The documentation says:
"Returns the approximate processor time used by the process since the beginning of an implementation-defined era related to the program's execution. To convert result value to seconds divide it by CLOCKS_PER_SEC."
That's pretty vague. CLOCK_PER_SEC
is set to 10^6
and the approximate stands for poor resolution, not that the current clocks tick over 1000 faster and the results are rounded. That might be not a very technical term, but it is appropriate. The actual resolution everywhere I tested was about 100Hz = 0,01s. It's been like that for years. Note date here http://www.guyrutenberg.com/2007/09/10/resolution-problems-in-clock/.
Then the doc follows with: "On POSIX-compatible systems, clock_gettime with clock id CLOCK_PROCESS_CPUTIME_ID offers better resolution."
So:
It's CPU time only. But 2 threads = 2*CPU time. See the example on cppreference.

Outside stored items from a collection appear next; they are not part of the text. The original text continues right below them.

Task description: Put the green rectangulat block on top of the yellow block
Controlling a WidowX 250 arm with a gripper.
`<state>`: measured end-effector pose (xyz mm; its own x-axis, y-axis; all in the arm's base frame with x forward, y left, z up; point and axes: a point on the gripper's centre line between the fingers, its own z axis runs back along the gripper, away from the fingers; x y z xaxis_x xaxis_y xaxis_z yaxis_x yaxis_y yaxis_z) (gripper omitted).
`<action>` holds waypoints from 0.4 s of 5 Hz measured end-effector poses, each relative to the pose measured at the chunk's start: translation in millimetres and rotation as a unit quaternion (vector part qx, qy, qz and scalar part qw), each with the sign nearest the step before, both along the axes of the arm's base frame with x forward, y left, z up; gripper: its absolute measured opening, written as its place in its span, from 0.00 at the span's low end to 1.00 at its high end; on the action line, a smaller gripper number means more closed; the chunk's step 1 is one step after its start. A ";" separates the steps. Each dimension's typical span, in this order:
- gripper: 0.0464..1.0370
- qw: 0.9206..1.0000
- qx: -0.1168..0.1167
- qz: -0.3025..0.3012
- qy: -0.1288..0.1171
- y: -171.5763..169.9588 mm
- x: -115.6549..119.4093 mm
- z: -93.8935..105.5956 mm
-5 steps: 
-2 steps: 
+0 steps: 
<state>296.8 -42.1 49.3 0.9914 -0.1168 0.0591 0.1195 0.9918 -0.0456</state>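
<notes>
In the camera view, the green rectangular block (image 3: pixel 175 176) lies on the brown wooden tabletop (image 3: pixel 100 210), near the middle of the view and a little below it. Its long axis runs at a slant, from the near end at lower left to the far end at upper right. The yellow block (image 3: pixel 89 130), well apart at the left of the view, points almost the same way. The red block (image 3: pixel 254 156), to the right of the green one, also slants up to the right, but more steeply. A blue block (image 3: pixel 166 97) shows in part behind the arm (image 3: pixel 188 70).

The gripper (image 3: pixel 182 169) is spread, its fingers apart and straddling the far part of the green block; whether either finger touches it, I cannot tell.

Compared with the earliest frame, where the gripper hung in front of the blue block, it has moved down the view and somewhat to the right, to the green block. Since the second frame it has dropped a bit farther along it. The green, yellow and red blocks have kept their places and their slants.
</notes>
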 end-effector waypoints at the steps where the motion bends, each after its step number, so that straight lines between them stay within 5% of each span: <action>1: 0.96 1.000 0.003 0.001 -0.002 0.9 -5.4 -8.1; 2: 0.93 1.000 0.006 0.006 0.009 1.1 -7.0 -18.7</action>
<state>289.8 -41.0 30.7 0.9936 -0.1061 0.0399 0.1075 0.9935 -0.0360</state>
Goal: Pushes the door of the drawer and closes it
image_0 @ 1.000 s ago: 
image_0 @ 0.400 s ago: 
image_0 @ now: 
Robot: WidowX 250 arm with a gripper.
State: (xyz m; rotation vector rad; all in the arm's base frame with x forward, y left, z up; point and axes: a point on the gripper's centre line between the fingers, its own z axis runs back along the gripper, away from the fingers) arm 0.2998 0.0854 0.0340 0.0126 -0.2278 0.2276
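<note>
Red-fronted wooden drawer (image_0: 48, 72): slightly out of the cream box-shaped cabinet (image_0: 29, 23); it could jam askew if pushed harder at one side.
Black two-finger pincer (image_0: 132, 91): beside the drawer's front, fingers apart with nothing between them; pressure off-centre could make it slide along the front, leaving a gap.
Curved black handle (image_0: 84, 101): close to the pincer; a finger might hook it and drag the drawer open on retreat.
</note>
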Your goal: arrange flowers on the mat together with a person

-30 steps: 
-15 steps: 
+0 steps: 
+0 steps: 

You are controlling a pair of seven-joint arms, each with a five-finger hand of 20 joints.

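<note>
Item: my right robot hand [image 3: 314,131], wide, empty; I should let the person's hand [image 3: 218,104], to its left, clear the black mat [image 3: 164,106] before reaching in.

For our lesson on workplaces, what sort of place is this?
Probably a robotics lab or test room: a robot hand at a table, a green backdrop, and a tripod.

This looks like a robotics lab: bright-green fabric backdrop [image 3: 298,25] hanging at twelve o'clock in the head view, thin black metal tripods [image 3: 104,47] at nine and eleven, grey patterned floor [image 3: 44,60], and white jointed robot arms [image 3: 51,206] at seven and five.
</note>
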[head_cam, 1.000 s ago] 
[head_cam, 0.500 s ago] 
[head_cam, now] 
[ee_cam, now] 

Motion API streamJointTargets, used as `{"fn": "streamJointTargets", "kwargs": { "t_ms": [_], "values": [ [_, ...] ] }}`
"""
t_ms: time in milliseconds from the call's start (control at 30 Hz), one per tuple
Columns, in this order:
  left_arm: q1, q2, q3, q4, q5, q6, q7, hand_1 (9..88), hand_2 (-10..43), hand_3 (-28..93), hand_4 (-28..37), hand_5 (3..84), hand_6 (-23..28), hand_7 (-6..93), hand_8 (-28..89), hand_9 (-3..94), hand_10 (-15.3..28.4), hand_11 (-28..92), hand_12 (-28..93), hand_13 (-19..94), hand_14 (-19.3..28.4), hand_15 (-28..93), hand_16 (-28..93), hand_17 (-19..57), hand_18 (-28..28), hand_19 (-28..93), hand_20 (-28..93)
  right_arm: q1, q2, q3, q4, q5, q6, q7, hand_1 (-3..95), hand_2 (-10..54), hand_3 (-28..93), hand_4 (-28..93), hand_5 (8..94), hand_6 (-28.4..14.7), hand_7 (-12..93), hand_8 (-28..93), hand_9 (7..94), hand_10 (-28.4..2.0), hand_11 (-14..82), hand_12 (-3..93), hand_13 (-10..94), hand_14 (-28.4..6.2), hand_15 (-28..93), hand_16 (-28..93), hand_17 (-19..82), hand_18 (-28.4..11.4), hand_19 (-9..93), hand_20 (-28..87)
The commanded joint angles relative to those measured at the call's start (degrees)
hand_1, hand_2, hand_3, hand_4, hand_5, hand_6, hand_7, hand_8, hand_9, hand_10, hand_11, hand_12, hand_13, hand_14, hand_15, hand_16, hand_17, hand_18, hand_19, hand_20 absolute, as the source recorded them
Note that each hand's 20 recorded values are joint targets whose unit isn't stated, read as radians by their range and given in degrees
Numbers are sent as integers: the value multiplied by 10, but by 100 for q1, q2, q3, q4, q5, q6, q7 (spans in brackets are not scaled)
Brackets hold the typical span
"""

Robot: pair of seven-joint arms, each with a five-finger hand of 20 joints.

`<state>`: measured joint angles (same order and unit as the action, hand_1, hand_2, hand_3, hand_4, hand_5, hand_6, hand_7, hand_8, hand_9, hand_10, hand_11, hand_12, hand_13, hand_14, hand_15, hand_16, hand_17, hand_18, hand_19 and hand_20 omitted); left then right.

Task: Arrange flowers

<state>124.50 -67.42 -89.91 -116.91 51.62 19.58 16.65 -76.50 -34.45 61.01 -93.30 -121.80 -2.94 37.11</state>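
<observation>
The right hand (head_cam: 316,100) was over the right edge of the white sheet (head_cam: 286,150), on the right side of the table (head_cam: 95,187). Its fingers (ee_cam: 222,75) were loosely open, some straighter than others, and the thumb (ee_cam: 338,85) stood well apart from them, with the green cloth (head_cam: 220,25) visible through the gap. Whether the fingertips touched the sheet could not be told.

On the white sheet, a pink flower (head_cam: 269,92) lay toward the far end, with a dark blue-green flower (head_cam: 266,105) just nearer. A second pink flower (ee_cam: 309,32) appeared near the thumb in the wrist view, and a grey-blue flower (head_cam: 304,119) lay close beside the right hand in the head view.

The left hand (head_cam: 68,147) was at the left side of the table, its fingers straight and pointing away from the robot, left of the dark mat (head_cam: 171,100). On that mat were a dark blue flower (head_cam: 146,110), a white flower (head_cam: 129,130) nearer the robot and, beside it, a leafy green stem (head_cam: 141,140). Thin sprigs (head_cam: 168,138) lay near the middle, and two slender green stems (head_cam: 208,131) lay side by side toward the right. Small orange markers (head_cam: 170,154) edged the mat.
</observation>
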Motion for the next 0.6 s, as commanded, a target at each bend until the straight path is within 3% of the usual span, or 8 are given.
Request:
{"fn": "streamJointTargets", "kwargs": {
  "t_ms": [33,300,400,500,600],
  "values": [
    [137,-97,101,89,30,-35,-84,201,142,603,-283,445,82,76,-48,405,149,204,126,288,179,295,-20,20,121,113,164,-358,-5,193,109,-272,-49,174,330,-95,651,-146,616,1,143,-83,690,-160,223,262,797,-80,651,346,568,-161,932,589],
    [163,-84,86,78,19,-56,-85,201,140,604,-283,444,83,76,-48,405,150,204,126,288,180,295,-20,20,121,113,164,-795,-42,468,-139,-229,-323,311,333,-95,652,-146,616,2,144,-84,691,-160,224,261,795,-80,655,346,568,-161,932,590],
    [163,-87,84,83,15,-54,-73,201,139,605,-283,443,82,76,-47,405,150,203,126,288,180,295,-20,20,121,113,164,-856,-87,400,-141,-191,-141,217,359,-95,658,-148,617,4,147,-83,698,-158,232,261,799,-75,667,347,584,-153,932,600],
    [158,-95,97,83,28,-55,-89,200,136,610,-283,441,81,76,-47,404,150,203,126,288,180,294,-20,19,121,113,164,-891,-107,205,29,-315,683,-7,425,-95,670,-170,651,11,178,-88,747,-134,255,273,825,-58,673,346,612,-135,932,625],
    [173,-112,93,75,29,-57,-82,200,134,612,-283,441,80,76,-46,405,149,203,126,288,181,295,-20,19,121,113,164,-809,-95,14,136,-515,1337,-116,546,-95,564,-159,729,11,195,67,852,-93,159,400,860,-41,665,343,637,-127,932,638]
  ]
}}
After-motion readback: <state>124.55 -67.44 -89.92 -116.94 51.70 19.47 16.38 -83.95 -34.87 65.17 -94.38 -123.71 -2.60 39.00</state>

It is not suited for fine grain measurements at all, as explained above. You were on the verge of its accuracy.
IMO measuring wall-clock is the only sensible thing, but its a rather personal opinion. Especially with multithreaded applications and multiprocessing in general. Otherwise results of
system
+user
should be similar anyways.
EDIT: At 3. This of course holds for computational tasks. If your process uses sleep
or give up execution back to system, it might be more feasible measuring CPU time. Also regarding the comment that clock
resolution is erm... bad. It is, but to be fair one could argue you should not measure such short computations. IMO its too bad, but if you measure times over few seconds I guess its fine. I would personally use others available tools.